# [Task statement]
The listing below must be repeated word for word, without its pictures.

# [Source material]
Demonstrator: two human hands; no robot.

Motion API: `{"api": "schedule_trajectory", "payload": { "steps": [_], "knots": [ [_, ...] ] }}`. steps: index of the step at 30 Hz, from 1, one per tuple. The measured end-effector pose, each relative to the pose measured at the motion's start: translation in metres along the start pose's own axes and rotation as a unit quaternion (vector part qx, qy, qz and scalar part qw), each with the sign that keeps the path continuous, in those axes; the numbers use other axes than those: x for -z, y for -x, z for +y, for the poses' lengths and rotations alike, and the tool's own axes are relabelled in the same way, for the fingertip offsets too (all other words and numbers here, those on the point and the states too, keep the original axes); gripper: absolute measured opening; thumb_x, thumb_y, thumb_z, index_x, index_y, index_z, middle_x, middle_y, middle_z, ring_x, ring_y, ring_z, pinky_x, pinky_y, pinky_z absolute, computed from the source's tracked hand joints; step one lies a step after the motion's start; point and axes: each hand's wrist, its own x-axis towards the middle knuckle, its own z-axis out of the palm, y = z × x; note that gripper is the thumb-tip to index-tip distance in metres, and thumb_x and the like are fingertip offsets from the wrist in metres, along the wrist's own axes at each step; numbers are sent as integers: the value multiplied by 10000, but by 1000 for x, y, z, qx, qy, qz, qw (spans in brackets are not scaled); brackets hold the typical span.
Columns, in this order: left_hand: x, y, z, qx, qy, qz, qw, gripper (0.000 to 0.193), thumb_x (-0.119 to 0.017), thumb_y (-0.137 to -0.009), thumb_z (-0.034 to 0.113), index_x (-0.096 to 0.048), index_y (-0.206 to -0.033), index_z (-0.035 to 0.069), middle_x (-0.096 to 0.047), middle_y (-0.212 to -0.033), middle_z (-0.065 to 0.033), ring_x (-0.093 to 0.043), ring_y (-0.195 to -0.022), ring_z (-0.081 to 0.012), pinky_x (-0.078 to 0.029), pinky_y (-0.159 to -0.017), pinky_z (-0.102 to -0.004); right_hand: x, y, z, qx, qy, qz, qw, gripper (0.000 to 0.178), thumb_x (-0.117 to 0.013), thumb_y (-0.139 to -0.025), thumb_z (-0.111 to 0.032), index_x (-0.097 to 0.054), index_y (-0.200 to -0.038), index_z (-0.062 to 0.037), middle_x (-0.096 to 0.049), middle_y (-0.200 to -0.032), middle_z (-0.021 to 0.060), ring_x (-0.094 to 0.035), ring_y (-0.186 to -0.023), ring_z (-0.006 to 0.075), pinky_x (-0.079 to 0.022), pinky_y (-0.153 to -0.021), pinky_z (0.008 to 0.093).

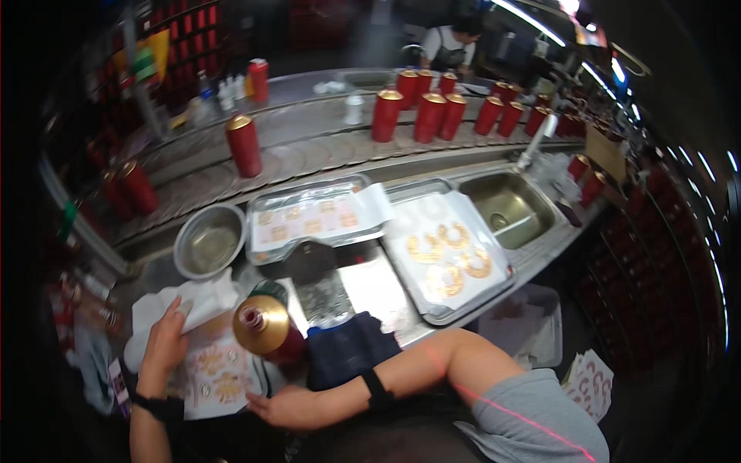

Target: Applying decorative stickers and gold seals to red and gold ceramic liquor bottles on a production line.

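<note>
A sheet with gold and pink printed patterns point(216, 378), like decals, lies at the lower left. My left hand point(167, 333) is closed on a crumpled white paper point(202, 299) at the sheet's far side. At the sheet's near right corner, my right hand point(284, 407) has its fingertips closed on the edge. Just beyond the sheet stands a red bottle with a gold shoulder point(266, 328). Dark blue cloth point(351, 349) lies to its right.
A metal bowl point(210, 241) stands beyond my left hand. Two metal trays hold decals: one at centre point(256, 248), another at right point(434, 315). Past them are a sink point(505, 207) and a conveyor with red bottles point(245, 147). A person point(450, 48) is across the line.
</note>
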Motion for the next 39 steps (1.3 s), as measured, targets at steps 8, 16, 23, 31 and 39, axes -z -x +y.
{"api": "schedule_trajectory", "payload": {
  "steps": [8,16,23,31,39],
  "knots": [
    [39,-30,30,20,32,1,999,359,-598,-691,-28,-704,-1028,38,-684,-922,-227,-664,-896,-415,-526,-764,-451,-10,12,2,-22,41,38,998,588,-615,-801,-185,-552,-1327,68,-513,-1373,293,-713,-709,301,-563,-534,387],
    [110,-41,66,76,57,9,995,191,-589,-772,-27,-694,-923,24,-664,-844,-220,-663,-850,-413,-503,-716,-412,-3,10,-3,-4,-2,46,999,623,-645,-772,-188,-538,-1323,83,-509,-1354,325,-715,-728,327,-576,-566,414],
    [181,-68,113,11,78,64,995,353,-471,-799,-110,-624,-1108,-36,-650,-882,-226,-659,-837,-295,-492,-803,-340,86,45,-35,47,-144,92,984,629,-647,-891,-215,-419,-1442,-12,-463,-1442,261,-690,-737,361,-582,-629,412],
    [223,-98,192,-26,164,160,973,366,-463,-851,-100,-606,-1185,-50,-699,-967,-140,-661,-925,-175,-520,-814,-299,183,77,-33,10,-269,314,910,560,-709,-893,-138,-494,-1397,-23,-630,-1237,212,-695,-1012,300,-575,-823,360],
    [166,-159,309,-154,226,242,931,345,-571,-922,38,-481,-1245,-45,-687,-986,-178,-688,-922,-228,-528,-835,-366,225,104,1,-115,-314,510,792,1081,-796,-834,-254,-45,-1586,-60,-465,-1444,307,-614,-648,151,-510,-643,293]
  ]
}}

# [Exercise answer]
Demonstrator: two human hands; no robot.

Motion API: `{"api": "schedule_trajectory", "payload": { "steps": [_], "knots": [ [_, ...] ] }}`. steps: index of the step at 30 Hz, from 1, one per tuple. The measured end-effector pose, each relative to the pose measured at the motion's start: translation in metres along the start pose's own axes and rotation as a unit quaternion (vector part qx, qy, qz and scalar part qw), each with the sign that keeps the path continuous, in those axes; the numbers use other axes than those: x for -z, y for -x, z for +y, for the poses' lengths and rotations alike, and the tool's own axes are relabelled in the same way, for the fingertip offsets too (all other words and numbers here, those on the point and the states too, keep the original axes); gripper: absolute measured opening; thumb_x, thumb_y, thumb_z, index_x, index_y, index_z, middle_x, middle_y, middle_z, ring_x, ring_y, ring_z, pinky_x, pinky_y, pinky_z absolute, computed from the source's tracked hand joints; step one lies a step after the motion's start; point and axes: each hand's wrist, its own x-axis towards the middle knuckle, its own z-axis out of the palm, y = z × x; note that gripper is the thumb-tip to index-tip distance in metres, and thumb_x and the like are fingertip offsets from the wrist in metres, along the wrist's own axes at each step; numbers are sent as integers: the value multiplied by 10000, but by 1000 for x, y, z, qx, qy, qz, qw (spans in brackets are not scaled); brackets hold the typical span.
Columns, in this order: left_hand: x, y, z, qx, qy, qz, qw, gripper (0.000 to 0.193), thumb_x (-0.119 to 0.017), thumb_y (-0.137 to -0.009), thumb_z (-0.034 to 0.113), index_x (-0.096 to 0.048), index_y (-0.206 to -0.033), index_z (-0.035 to 0.069), middle_x (-0.096 to 0.047), middle_y (-0.212 to -0.033), middle_z (-0.065 to 0.033), ring_x (-0.093 to 0.043), ring_y (-0.195 to -0.022), ring_z (-0.081 to 0.012), pinky_x (-0.078 to 0.029), pinky_y (-0.159 to -0.017), pinky_z (-0.102 to -0.004); right_hand: x, y, z, qx, qy, qz, qw, gripper (0.000 to 0.178), thumb_x (-0.117 to 0.013), thumb_y (-0.139 to -0.025), thumb_z (-0.111 to 0.032), index_x (-0.097 to 0.054), index_y (-0.200 to -0.038), index_z (-0.062 to 0.037), middle_x (-0.096 to 0.049), middle_y (-0.200 to -0.032), middle_z (-0.021 to 0.060), ring_x (-0.094 to 0.035), ring_y (-0.186 to -0.023), ring_z (-0.006 to 0.075), pinky_x (-0.079 to 0.022), pinky_y (-0.153 to -0.021), pinky_z (0.008 to 0.093).


Target: Applying decorative stickers and gold seals to red and gold ceramic liquor bottles on a production line.

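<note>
A sheet with gold and pink printed patterns point(216, 378), like decals, lies at the lower left. My left hand point(167, 333) is closed on a crumpled white paper point(202, 299) at the sheet's far side. At the sheet's near right corner, my right hand point(284, 407) has its fingertips closed on the edge. Just beyond the sheet stands a red bottle with a gold shoulder point(266, 328). Dark blue cloth point(351, 349) lies to its right.
A metal bowl point(210, 241) stands beyond my left hand. Two metal trays hold decals: one at centre point(256, 248), another at right point(434, 315). Past them are a sink point(505, 207) and a conveyor with red bottles point(245, 147). A person point(450, 48) is across the line.
</note>
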Motion for the next 39 steps (1.3 s), as measured, targets at steps 8, 16, 23, 31 and 39, axes -z -x +y.
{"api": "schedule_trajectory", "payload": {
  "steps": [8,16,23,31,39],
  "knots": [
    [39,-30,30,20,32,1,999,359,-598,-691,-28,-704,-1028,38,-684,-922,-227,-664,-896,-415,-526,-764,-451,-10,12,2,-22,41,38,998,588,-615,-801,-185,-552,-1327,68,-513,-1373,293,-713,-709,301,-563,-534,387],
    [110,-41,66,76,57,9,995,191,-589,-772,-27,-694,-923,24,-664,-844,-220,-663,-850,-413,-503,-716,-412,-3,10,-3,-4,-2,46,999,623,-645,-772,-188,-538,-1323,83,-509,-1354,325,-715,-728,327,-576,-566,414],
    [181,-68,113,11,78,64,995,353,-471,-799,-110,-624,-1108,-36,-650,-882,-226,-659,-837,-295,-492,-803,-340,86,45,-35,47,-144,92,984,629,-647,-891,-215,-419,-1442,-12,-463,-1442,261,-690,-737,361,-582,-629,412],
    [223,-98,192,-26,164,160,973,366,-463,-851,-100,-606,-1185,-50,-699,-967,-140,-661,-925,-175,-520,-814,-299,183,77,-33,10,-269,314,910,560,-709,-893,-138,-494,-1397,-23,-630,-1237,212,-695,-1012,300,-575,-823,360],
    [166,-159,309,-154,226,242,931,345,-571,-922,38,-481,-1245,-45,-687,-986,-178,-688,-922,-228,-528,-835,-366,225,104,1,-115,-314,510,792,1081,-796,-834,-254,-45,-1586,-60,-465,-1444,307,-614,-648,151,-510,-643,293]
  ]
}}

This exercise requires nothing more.